_WHAT YOU SHOULD DO_.
In the entries that follow, find every line containing "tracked" and copy it.

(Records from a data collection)
################

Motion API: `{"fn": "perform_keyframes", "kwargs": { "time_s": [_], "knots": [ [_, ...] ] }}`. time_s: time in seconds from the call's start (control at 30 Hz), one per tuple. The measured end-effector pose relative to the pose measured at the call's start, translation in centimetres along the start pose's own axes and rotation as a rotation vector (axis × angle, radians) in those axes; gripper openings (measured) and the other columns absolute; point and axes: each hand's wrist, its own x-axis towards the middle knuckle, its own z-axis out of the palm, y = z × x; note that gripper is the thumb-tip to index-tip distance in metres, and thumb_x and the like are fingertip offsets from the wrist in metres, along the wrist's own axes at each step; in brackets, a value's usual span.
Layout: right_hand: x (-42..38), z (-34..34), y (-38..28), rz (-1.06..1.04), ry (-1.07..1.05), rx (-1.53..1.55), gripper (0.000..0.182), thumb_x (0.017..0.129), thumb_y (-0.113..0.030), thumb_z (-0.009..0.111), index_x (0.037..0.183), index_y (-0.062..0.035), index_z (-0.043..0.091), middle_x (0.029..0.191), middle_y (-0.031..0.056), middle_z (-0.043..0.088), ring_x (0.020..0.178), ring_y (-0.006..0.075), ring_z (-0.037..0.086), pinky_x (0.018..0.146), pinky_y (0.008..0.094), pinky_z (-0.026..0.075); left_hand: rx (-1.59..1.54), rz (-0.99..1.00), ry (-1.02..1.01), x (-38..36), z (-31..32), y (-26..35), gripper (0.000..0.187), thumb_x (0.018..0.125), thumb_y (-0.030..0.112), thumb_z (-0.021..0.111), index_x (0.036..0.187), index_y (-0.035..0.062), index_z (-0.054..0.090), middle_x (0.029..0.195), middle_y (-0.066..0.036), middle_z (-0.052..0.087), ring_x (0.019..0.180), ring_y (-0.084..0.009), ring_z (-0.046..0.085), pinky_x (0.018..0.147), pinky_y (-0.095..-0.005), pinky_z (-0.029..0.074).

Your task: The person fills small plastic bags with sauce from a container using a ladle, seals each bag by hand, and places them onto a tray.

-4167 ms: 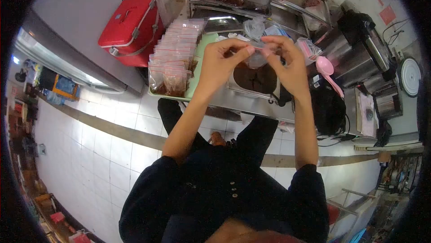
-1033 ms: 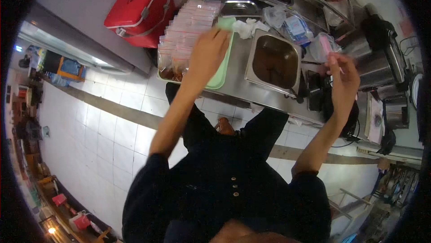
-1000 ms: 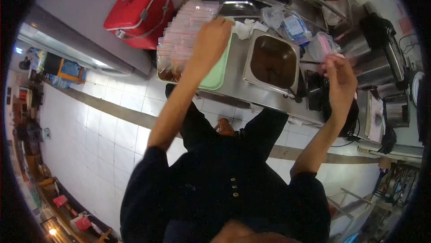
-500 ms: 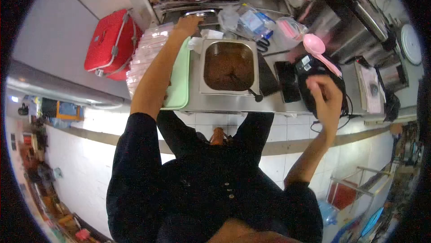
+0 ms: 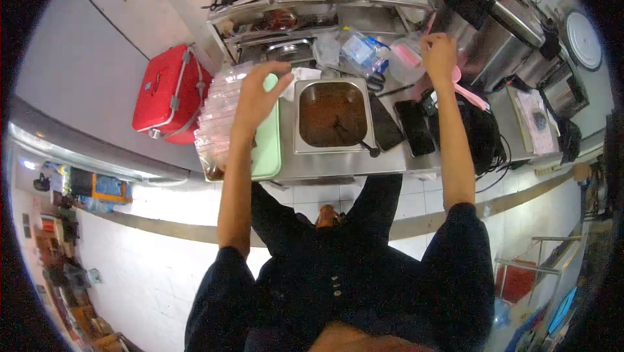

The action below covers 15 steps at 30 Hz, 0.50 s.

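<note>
My left hand (image 5: 262,95) hovers with fingers apart over the edge of a light green tray (image 5: 268,150) and holds nothing. Stacked clear plastic packets (image 5: 218,115) lie along the tray's left side. To the right of the tray sits a square metal pan (image 5: 302,147) of dark brown sauce (image 5: 331,111), with a black-handled utensil (image 5: 369,149) leaning in it. My right hand (image 5: 441,58) is reached forward with bent fingers close together; what they hold, if anything, is hidden. Beside it lies a clear bag with pink contents (image 5: 408,55). A pink ladle (image 5: 473,97) is partly behind my right wrist.
A black phone (image 5: 415,130) and a round black appliance (image 5: 471,134) with a cable lie at the right. Black-handled scissors (image 5: 375,81) sit behind the pan. A red cooler box (image 5: 166,95) is at left; a metal shelf (image 5: 383,11) stands at the back.
My left hand has drawn back from the rear of the counter toward the tray. My right hand has moved forward from above the black appliance to beside the bag with pink contents.
</note>
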Motion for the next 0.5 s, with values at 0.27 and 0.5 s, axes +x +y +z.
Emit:
{"fn": "perform_keyframes", "kwargs": {
  "time_s": [0.27, 0.5],
  "knots": [
    [-0.5, -15.0, -16.3, 0.125, -0.447, 1.101, 0.009, 0.103, -0.011, 0.059, 0.099, -0.0035, 0.062, 0.094, 0.0032, 0.072, 0.090, 0.0118, 0.067, 0.083, 0.0295, 0.052, -0.715, -0.278, 0.186, -4.9, 0.0, 12.4, 0.033, 0.092, 0.016, 0.078, 0.122, 0.0044, 0.071, 0.104, -0.003, 0.075, 0.092, -0.0088, 0.066, 0.075, -0.0222, 0.047],
    [-6.9, -21.0, -24.3, 0.408, -0.630, 1.379, 0.007, 0.102, -0.011, 0.061, 0.103, -0.0044, 0.059, 0.096, 0.0018, 0.068, 0.088, 0.0083, 0.062, 0.072, 0.0245, 0.047, -0.995, -0.415, -0.067, -10.3, 0.3, 12.6, 0.016, 0.094, 0.008, 0.074, 0.107, -0.0026, 0.074, 0.093, -0.007, 0.074, 0.076, -0.0102, 0.065, 0.068, -0.0239, 0.050]
  ]
}}
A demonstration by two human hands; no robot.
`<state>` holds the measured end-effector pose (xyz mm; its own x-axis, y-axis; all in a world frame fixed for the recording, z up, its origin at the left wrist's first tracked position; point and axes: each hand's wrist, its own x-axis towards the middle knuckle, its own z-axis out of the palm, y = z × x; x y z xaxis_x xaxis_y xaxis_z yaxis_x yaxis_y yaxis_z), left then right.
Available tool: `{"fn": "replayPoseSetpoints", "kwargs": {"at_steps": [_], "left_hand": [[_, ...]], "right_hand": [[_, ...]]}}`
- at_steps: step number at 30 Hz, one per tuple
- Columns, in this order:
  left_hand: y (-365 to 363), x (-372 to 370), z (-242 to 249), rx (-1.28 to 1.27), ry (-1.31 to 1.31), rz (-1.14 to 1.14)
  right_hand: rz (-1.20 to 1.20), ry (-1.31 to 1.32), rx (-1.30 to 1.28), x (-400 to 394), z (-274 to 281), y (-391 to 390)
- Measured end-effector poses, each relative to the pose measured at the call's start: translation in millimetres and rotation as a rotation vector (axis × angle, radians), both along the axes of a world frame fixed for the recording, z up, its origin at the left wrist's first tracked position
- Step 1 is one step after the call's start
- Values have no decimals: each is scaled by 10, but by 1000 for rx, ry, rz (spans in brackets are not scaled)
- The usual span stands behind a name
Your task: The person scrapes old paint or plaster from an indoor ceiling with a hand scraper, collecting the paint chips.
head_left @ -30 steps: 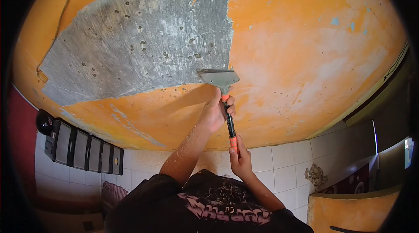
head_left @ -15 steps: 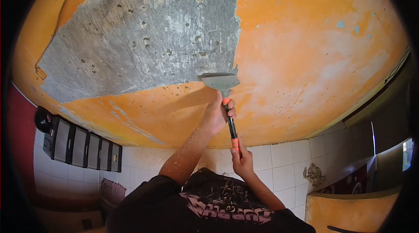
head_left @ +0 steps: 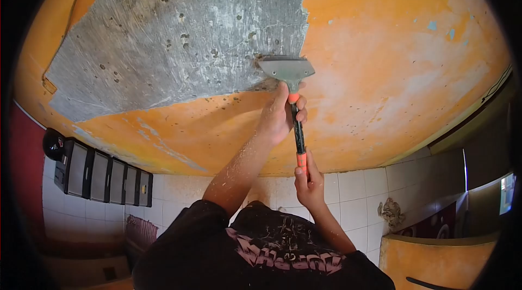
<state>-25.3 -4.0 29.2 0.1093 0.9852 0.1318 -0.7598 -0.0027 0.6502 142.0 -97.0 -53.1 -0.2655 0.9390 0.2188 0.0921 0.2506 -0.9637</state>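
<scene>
My left hand (head_left: 278,119) grips the upper part of a scraper's black and orange handle (head_left: 298,135), just below the blade. My right hand (head_left: 309,181) holds the handle's lower end. The wide grey metal blade (head_left: 286,67) presses against the ceiling, at the lower right edge of a large bare grey patch (head_left: 179,34). Orange paint (head_left: 391,61) covers the ceiling to the right of the blade and below it. My forearm is speckled with dust, and my dark printed shirt (head_left: 261,252) fills the bottom of the view.
A white tiled wall (head_left: 353,203) runs below the ceiling. A row of dark louvred panels (head_left: 100,176) sits on the left, with a round dark object (head_left: 51,146) beside it. An orange partition (head_left: 435,260) stands at lower right.
The scraper has pushed forward along the ceiling at the edge of the grey patch. Both hands moved with it, and the view shifted a little.
</scene>
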Motion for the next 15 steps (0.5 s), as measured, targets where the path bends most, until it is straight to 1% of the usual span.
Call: {"fn": "replayPoseSetpoints", "kwargs": {"at_steps": [1, 2, 3, 4, 5, 8, 9, 10, 11, 12, 13, 14, 15], "left_hand": [[16, -13, 44, 2, 13, 7], [-5, -41, -207, 6, 15, 22], [-52, -18, -366, -50, 6, 35], [-117, 14, -483, -109, -2, 47], [-111, 16, -547, -165, -7, 62], [92, 3, -228, 14, 28, 14], [162, 23, -126, 62, 28, -9], [100, 77, 139, 43, 117, 61], [72, 80, 59, 14, 91, 51], [39, 65, -80, -9, 71, 44], [0, 46, -255, -33, 55, 37], [-25, 23, -531, -52, 18, 27], [-59, 43, -578, -74, 8, 32]], "right_hand": [[-2, -43, 19, 8, -88, -15], [-8, -86, 41, 28, -279, -55], [-16, -131, 61, 66, -417, -101], [8, -158, 1, 98, -457, -146], [-4, -146, 37, 108, -458, -91], [-25, -79, 148, 95, -283, 73], [-19, -86, 118, 93, -209, 83], [-12, -93, 92, 90, -153, 93], [-3, -93, 76, 76, -124, 111], [-54, -100, 92, 75, -255, 67], [-40, -131, 69, 99, -369, 14], [-29, -158, 45, 127, -477, -47], [-21, -181, 27, 147, -573, -79]]}}
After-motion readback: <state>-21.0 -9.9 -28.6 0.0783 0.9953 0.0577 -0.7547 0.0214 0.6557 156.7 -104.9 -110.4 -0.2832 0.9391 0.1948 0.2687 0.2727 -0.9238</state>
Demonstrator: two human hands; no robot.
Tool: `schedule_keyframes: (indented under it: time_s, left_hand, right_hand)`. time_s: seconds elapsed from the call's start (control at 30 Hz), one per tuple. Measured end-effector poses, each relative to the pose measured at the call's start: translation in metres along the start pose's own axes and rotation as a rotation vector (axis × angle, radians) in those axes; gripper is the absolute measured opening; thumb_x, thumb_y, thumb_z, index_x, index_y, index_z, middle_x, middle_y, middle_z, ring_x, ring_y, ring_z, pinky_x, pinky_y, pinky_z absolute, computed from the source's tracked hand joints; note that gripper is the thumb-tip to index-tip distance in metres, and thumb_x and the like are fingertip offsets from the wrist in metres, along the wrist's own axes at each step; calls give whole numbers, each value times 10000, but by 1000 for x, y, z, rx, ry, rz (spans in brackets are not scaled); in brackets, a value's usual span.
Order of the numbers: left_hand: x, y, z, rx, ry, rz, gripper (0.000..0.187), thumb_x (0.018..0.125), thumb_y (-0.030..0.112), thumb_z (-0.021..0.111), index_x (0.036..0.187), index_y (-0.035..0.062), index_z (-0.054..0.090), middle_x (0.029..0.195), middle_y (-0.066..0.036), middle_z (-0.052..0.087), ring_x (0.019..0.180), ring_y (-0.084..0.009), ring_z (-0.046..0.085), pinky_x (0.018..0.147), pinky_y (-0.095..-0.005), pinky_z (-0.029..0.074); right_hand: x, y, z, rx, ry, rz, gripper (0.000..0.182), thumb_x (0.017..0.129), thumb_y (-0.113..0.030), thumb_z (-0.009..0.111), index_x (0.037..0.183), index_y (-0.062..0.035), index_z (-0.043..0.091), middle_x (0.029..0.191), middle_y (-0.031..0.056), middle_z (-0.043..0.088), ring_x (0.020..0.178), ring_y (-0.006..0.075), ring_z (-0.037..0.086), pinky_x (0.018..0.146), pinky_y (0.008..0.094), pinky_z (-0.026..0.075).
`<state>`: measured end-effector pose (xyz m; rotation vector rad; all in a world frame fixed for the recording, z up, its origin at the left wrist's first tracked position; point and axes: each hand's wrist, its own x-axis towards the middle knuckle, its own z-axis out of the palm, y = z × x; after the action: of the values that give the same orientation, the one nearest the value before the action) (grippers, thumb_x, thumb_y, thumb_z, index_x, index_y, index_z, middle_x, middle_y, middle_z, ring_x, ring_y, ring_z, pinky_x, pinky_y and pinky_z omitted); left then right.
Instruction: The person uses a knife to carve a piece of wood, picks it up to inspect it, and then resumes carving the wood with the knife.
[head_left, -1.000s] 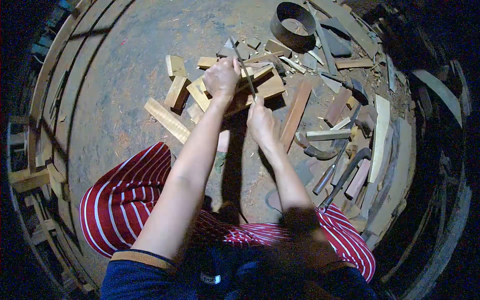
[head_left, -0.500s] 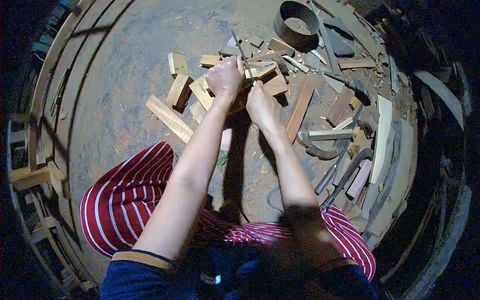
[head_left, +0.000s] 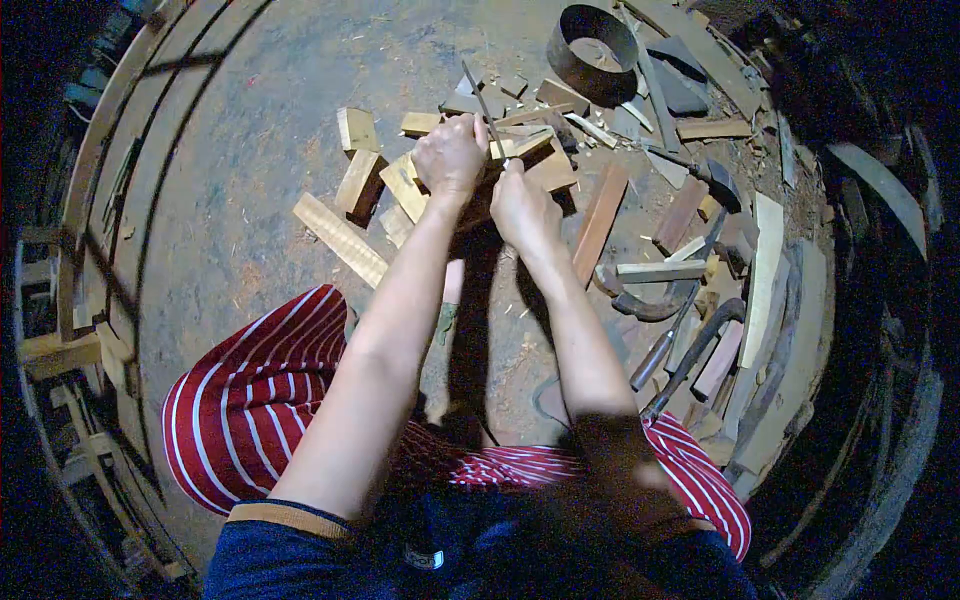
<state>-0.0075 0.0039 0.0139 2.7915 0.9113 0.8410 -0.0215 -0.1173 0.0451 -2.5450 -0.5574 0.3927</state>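
My left hand [head_left: 452,153] is closed, its fingers wrapped round a light wood piece [head_left: 526,142] that juts out to the right. In my right hand [head_left: 524,204], also closed, is the near end of a thin dark blade [head_left: 483,104], which points up and away to the left. The blade crosses the wood just between my two hands. Under and around them lie wooden blocks, one yellowish block [head_left: 403,186] close to my left wrist. A reddish-brown strip [head_left: 602,222] rests right of my right hand.
A round metal ring [head_left: 592,55] stands at the upper right. On the right lie a hammer-like tool [head_left: 718,184], a curved dark-handled tool [head_left: 700,350] and several wood strips. A long pale stick [head_left: 340,240] and blocks [head_left: 356,130] lie on the left.
My right hand and the blade have shifted very slightly toward me. My left hand stays closed at nearly the same place.
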Motion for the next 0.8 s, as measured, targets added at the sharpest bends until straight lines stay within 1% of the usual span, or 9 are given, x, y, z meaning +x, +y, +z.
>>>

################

_RESPONSE_.
`<state>` holds the measured end-effector pose (xyz mm; its own x-axis, y-axis; all in a world frame fixed for the recording, z up, its origin at the left wrist's first tracked position; point and axes: each hand's wrist, its own x-axis towards the middle knuckle, its own z-axis out of the palm, y = z × x; x y z xaxis_x xaxis_y xaxis_z yaxis_x yaxis_y yaxis_z), left then right.
- Measured end-effector poses, each relative to the pose measured at the call's start: translation in millimetres and rotation as a rotation vector (axis × angle, radians), both along the axes of a world frame fixed for the recording, z up, its origin at the left wrist's first tracked position
Tool: `schedule_keyframes: (indented under it: time_s, left_hand, right_hand)`. time_s: seconds elapsed from the call's start (control at 30 Hz), one per tuple. Measured end-effector poses, each relative to the pose measured at the call's start: translation in metres along the start pose's own axes and rotation as a rotation vector (axis × angle, radians) in those axes; gripper is the absolute measured opening; thumb_x, thumb_y, thumb_z, index_x, index_y, index_z, middle_x, middle_y, middle_z, ring_x, ring_y, ring_z, pinky_x, pinky_y, pinky_z absolute, computed from the source's tracked hand joints; note that gripper is the thumb-tip to index-tip distance in metres, and thumb_x and the like are fingertip offsets from the wrist in metres, along the wrist's own axes at each step; calls give whole numbers, each value times 10000, but by 1000 for x, y, z, rx, ry, rz (spans in brackets are not scaled); in brackets, a value's usual span.
`<state>`: measured end-effector pose (xyz m; rotation vector rad; all in a world frame fixed for the recording, z up, its origin at the left wrist's first tracked position; point and axes: each hand's wrist, its own x-axis towards the middle knuckle, its own z-axis out of the palm, y = z × x; after the action: of the values that give the same orientation, the one nearest the value before the action) (grippers, thumb_x, thumb_y, thumb_z, index_x, index_y, index_z, middle_x, middle_y, middle_z, ring_x, ring_y, ring_z, pinky_x, pinky_y and pinky_z omitted); left then right.

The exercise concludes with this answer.